Working With Drug Data from the ChEMBL Database

When working on drug discovery projects, it's handy to have access to a set of chemical structures and associated data for marketed drugs. If you're considering introducing new functionality, someone invariably asks whether that functionality has been used in a marketed drug. It's also helpful to compare the properties of a new compound or compounds to those of marketed drugs. Early in my career, I remember a new medicinal chemist asking Josh Boger, the founder of Vertex Pharmaceuticals, what they should do on their first day of work.

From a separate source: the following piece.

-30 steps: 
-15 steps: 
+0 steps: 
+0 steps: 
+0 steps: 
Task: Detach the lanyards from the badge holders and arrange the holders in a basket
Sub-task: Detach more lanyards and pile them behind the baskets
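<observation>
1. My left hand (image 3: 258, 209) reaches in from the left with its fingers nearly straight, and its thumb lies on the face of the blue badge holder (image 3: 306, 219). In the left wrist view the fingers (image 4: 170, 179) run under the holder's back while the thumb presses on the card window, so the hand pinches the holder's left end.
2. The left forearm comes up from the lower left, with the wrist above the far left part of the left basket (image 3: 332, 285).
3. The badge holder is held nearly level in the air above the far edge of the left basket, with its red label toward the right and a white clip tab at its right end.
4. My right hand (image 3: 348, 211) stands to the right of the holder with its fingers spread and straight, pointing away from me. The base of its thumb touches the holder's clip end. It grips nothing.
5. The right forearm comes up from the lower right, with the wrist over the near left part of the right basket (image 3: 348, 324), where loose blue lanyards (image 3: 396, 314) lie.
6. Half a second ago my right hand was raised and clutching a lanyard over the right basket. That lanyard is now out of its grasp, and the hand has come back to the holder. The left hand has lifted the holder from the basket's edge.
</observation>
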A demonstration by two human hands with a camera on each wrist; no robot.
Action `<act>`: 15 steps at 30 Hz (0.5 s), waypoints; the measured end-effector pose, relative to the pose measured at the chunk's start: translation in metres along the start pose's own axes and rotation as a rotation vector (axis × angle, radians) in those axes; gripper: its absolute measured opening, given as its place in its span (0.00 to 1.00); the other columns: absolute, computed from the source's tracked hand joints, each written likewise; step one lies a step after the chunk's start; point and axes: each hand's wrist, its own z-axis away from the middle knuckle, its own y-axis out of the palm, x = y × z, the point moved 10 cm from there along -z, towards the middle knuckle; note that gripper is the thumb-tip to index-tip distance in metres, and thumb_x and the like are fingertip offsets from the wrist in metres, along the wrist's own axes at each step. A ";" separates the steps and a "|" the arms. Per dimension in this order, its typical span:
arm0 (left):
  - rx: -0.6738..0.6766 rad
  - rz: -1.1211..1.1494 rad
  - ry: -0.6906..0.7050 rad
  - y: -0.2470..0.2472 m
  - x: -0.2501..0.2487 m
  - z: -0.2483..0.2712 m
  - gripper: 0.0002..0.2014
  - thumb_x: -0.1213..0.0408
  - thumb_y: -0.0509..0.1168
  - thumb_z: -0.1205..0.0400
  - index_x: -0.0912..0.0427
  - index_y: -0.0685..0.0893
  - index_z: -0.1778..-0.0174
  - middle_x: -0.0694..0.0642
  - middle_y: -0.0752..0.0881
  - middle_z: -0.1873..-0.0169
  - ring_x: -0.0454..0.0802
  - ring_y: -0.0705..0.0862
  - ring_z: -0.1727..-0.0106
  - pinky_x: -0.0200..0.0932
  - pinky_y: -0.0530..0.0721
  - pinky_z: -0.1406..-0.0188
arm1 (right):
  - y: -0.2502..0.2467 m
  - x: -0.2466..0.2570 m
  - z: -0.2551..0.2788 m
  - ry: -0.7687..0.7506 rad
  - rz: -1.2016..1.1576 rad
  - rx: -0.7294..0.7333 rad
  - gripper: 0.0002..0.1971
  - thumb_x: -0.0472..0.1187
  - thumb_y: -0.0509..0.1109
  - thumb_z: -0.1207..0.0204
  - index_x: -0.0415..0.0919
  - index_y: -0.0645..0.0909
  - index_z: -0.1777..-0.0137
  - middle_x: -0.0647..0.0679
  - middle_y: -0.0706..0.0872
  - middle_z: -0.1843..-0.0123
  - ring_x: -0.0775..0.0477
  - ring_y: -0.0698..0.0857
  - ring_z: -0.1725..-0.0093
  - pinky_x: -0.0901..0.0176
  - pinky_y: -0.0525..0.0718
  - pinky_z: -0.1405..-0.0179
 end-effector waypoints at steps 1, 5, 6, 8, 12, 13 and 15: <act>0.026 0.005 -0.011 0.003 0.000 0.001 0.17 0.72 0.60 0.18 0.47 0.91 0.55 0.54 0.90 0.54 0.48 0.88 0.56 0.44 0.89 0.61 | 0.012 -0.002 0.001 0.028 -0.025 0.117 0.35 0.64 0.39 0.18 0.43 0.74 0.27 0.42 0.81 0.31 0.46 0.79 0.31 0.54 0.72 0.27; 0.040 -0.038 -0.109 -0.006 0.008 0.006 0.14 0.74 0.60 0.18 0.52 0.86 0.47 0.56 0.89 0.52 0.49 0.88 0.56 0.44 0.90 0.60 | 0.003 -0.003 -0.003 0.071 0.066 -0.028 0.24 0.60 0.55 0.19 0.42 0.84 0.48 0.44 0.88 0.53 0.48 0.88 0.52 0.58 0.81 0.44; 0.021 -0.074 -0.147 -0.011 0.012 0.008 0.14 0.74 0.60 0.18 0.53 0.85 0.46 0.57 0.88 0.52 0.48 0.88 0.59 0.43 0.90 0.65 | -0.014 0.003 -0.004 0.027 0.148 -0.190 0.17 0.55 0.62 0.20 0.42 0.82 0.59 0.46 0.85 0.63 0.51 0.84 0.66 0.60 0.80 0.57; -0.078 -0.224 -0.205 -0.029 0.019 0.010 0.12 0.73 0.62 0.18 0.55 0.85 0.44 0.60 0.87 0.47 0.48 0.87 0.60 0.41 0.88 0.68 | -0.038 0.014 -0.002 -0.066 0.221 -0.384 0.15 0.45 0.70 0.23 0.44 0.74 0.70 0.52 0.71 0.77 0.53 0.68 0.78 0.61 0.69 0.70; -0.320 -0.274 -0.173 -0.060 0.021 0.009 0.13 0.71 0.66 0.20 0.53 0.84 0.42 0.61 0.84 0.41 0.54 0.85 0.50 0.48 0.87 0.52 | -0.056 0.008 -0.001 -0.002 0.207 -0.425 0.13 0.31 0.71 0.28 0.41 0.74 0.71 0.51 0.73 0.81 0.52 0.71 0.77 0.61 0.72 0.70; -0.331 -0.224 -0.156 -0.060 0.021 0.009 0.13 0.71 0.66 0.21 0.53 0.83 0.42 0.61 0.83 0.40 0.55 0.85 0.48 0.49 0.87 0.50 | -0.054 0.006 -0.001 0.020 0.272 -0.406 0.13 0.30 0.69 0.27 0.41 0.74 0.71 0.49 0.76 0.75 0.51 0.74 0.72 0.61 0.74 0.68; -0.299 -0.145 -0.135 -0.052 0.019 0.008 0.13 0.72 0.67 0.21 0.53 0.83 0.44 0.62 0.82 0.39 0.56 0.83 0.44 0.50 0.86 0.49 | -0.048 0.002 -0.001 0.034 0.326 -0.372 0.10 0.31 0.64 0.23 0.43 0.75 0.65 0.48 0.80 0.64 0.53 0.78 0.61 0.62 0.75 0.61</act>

Boger responded, "read the Merck Index so you can see what a drug is supposed to look like". Recently a few papers have been published showing how the properties of drugs have changed over time. I thought it might be helpful to create a notebook showing how to extract and clean drug data from ChEMBL and use it for subsequent analysis.

The Jupyter notebook is available here on GitHub and can also be run here on Google Colab. In the notebook, we go through the following steps.

  1. Download the ChEMBL database.
  2. Query ChEMBL for drug data.
  3. Remove duplicates from the ChEMBL data.
  4. Divide the ChEMBL data into three groups based on the first approval date, before 1997, 1997-2017, and after 2017.
  5. Compare the molecular weight and calculated logP distributions for the three groups and determine if the differences between groups are statistically significant.

Ultimately, we generate boxplots comparing calculated drug properties over time and heatmaps that indicate whether the differences are statistically significant. There are also a few data analysis tricks and tips that some might find helpful. I hope others will learn from this and use this notebook as a foundation for their work. 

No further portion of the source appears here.